Ho lasciato il bel finale a molte. Però sono d'accordo la realtà è dura da vivere, può riservare dolore ma anche gioia. Il bello è che non sappiamo mai cosa capita, per questo ci affascina. Poi sì, ho scritto un finale dark per alcune, per una ragione molto semplice: come tanti altri bambini sono cresciuto con i finali sdolcinati della Disney, tanto carini quanto falsi. La felicità non può essere inevitabile! Soprattutto oggi. E poi che noia  una vita dove tutto fila sempre liscio. Davvero vorremmo vivere in un mondo Disney dove c'è un solo ed unico destino per tutti? Lo trovo deprimente.
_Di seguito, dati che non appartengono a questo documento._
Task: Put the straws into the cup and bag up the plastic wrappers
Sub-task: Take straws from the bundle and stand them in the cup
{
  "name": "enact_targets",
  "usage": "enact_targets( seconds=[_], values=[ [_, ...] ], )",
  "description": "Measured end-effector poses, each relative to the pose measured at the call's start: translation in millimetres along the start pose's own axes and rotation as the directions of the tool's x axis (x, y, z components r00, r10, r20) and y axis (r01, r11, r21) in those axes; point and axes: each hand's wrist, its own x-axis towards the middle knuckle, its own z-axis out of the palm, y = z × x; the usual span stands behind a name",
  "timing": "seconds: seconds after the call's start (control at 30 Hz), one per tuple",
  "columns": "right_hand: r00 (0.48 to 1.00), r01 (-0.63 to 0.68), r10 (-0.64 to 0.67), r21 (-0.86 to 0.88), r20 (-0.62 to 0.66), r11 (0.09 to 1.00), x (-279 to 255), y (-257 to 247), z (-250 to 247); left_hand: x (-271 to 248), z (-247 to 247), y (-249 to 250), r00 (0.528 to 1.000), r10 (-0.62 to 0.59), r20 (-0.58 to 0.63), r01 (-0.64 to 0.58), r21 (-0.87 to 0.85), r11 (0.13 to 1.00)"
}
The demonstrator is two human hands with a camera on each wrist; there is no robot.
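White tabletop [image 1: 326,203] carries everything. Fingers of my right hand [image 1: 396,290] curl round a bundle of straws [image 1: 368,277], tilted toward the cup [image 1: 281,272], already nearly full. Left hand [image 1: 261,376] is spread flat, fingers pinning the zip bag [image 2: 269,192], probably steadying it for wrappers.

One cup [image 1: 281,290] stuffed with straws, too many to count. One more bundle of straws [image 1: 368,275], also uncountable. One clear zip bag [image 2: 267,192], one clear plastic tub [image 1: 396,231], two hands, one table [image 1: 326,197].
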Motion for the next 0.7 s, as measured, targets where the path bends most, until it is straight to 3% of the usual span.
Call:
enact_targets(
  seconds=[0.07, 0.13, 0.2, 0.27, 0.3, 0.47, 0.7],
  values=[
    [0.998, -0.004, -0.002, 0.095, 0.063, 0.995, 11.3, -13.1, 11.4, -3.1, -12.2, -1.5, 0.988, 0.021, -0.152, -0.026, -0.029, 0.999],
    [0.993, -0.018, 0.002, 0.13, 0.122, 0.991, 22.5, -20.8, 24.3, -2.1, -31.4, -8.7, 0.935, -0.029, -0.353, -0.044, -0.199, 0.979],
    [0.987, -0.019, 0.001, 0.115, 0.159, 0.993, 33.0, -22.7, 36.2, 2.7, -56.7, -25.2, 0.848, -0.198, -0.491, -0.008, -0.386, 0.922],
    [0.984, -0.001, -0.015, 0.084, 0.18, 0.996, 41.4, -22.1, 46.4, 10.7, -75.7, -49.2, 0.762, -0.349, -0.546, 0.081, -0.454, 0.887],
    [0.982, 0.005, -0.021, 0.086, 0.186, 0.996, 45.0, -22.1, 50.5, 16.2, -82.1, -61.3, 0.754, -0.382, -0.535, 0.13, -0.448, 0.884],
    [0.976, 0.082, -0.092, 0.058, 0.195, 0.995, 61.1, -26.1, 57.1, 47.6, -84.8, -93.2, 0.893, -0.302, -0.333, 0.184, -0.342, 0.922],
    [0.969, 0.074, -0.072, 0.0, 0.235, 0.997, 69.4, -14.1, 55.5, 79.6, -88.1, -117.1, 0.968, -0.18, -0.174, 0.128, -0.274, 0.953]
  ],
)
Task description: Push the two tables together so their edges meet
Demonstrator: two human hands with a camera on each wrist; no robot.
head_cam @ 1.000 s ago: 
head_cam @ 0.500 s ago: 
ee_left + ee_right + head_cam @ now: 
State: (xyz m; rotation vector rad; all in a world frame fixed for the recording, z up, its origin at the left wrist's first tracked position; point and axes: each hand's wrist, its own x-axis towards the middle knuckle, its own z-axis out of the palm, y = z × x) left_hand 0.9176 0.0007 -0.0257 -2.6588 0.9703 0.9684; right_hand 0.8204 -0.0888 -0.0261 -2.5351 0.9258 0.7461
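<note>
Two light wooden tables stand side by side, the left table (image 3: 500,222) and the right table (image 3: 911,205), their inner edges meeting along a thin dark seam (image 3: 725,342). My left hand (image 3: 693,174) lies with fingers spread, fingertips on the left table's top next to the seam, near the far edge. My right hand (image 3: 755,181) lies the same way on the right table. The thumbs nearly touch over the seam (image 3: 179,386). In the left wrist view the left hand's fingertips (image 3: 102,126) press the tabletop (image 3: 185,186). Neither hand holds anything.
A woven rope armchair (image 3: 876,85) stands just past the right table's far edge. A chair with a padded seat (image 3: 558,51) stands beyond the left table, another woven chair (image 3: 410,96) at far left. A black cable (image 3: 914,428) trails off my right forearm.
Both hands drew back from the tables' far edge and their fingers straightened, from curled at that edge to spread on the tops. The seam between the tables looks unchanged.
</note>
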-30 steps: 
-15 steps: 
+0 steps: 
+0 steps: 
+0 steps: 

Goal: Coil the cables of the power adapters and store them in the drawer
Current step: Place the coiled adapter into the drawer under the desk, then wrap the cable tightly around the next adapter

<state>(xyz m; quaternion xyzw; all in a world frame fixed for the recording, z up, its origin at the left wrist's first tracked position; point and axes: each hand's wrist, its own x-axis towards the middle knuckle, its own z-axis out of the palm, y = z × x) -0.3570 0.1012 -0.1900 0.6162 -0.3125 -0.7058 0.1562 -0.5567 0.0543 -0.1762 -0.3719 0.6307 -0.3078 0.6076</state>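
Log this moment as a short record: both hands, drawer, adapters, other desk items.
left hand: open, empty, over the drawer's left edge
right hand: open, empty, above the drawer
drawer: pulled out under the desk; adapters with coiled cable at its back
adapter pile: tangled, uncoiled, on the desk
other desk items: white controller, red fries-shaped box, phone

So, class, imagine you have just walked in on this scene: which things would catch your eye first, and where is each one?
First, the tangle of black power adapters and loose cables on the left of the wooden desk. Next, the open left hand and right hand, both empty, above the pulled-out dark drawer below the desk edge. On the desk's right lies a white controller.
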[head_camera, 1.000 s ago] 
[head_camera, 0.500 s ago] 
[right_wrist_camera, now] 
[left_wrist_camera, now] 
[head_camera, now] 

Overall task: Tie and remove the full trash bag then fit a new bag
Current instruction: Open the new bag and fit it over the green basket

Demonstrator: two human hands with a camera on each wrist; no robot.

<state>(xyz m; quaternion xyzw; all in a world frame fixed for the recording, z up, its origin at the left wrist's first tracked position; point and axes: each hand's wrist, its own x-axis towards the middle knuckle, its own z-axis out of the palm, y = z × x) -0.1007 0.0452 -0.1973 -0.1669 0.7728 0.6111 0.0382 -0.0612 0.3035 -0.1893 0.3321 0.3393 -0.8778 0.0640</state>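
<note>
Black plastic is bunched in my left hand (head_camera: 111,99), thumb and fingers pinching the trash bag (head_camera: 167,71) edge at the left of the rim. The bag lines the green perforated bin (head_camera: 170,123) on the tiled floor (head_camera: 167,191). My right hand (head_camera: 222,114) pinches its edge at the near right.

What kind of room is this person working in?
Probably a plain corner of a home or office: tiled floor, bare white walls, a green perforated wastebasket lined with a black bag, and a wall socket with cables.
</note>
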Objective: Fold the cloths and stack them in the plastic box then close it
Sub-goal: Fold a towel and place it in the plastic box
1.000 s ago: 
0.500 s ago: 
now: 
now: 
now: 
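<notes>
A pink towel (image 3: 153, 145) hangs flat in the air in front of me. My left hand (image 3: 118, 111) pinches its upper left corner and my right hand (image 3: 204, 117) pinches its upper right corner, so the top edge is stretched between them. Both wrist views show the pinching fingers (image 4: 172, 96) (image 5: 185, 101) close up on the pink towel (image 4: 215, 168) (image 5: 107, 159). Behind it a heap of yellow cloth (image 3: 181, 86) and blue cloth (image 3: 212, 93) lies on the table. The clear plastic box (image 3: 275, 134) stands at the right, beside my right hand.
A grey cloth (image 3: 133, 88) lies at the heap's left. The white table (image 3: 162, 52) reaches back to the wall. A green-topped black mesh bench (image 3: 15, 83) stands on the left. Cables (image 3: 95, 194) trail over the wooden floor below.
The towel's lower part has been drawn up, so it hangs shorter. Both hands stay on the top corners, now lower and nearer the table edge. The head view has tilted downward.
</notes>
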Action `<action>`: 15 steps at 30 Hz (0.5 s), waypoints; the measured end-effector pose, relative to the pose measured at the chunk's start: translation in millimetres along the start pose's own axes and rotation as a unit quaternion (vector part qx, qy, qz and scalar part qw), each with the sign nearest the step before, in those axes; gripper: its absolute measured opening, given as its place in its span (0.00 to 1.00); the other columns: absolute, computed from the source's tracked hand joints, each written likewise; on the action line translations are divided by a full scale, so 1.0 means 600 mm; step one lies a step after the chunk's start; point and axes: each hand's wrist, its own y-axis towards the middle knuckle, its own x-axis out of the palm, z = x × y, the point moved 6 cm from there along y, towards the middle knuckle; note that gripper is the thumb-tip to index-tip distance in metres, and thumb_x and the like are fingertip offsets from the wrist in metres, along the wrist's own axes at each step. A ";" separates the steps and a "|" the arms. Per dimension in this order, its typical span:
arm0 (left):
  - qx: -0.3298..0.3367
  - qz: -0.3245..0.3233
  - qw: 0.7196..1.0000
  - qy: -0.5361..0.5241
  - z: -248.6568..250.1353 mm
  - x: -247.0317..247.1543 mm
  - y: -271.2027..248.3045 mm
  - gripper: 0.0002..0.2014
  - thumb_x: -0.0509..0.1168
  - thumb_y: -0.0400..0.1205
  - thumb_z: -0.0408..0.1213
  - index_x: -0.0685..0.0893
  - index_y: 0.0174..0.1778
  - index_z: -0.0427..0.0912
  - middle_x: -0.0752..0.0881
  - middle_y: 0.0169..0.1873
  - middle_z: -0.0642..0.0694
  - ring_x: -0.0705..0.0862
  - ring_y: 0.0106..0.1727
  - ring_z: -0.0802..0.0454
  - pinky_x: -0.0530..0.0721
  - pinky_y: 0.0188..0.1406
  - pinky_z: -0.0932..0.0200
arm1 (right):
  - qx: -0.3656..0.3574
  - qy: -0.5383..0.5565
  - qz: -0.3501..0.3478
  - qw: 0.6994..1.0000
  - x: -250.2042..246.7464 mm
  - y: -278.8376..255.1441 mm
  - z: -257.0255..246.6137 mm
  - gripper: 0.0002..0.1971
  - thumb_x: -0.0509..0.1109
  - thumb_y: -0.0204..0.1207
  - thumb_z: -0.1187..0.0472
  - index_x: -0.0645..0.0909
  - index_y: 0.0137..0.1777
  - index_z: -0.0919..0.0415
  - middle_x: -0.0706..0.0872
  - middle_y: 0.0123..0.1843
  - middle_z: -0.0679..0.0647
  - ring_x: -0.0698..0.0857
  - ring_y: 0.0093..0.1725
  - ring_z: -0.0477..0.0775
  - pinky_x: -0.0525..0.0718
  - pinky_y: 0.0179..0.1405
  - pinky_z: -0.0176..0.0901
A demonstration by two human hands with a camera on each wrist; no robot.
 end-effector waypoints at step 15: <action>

Perché questo attaccamento alle fiabe? Le considera un'eredità da preservare?

Le favole sono la versione moderna dei miti. Tutti noi siamo cresciuti con le avventure di fate, streghe, giganti e orchi, spesso sono le prime storie che abbiamo sentito. Ogni cultura ha le sue: ci sono fiabe africane, asiatiche, nate in Paesi molto diversi dal nostro. Trovo che siano il nostro modo di spiegare a noi stessi chi siamo veramente, il mezzo per passare ai nostri figli le tradizioni, i valori. Guai se dovessimo perdere l'eredità delle fiabe.